Mayor 'Dances' to Intertwine City's Growth with Heritage

Sunday, February 7, 2016

"I'm hopeful I'm the right leader at the right time."

That's what Libby Schaaf shared when Rockridge News editor Don Kinkead and I interviewed her at the Rockridge Cafe, a year after her election as Oakland's 50th mayor.

That is no small hope, as Oakland, still struggling to get on its feet economically, battles to mesh growth with heritage, gentrification with diversity, keep its sports teams and turn around its crime and school drop-out rates.

That's why, Schaaf says, the first months of her first term were devoted to finding the right people to help her set Oakland on that course. "I am proud of the incredible team I've been able to attract," she says. "I literally stole almost everyone" - from Berkeley, from Emeryville, from San Francisco.

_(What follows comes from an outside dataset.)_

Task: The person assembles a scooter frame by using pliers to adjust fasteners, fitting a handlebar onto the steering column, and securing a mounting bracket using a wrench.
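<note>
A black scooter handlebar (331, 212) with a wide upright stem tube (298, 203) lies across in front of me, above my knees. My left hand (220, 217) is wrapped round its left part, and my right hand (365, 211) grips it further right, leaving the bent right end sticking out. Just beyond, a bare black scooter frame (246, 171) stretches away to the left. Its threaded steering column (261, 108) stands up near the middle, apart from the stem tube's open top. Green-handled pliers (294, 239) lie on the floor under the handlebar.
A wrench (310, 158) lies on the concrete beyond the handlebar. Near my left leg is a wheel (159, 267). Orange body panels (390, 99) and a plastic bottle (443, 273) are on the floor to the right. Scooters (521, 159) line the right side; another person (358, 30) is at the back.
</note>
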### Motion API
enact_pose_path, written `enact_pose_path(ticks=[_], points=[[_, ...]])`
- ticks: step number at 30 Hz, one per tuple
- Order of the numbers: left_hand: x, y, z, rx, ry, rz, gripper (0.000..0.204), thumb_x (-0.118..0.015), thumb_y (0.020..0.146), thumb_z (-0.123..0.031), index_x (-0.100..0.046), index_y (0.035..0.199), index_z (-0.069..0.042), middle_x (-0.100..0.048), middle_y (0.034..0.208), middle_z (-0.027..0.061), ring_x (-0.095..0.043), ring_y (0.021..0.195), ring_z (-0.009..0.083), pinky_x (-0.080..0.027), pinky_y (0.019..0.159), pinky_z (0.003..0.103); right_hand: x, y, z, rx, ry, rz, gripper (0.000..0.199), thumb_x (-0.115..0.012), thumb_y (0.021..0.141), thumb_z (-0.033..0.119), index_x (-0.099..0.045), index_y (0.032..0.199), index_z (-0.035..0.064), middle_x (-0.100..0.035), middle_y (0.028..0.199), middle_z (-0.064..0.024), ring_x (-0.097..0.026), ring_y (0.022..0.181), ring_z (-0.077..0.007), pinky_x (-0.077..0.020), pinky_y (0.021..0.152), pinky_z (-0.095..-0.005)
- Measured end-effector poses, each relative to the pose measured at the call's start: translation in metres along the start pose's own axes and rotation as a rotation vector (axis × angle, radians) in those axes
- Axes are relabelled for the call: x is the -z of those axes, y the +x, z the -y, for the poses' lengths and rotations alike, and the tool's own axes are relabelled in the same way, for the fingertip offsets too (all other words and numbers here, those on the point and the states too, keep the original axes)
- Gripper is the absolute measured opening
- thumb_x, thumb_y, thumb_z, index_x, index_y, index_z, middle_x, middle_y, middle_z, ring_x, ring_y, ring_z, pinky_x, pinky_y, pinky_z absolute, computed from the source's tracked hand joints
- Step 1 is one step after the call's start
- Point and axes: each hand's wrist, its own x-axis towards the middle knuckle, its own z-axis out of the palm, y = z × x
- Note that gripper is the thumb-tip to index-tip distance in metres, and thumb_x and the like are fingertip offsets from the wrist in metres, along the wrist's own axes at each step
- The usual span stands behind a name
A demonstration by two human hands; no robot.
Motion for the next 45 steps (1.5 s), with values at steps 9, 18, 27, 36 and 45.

No, she didn't send emissaries far and wide. "You do have to do it yourself. I literally got down on one knee in her [city administrator Sabrina Landruth's] living room." Some of her picks had grown up in or formerly worked for Oakland. Their common traits: "A lot of talent and a shared vision," Schaaf said.

One team member is David Silver, the Mayor's director of education and a former Rockridge resident, who was instrumental in creation of the recently announced Oakland Promise, described on page 7.

According to Silver, "This Mayor has identified that you can't have a world-class city without a world-class educational system. She leads with her heart." At the same time, "We don't want this to be 'the Mayor's thing,' we want it to be 'the Oakland thing.'"

Schaaf is married to Sal Fahey, a particle physicist who is a director of software for an electron microscope manufacturer. The couple, who met in San Francisco, have two elementary school-aged children.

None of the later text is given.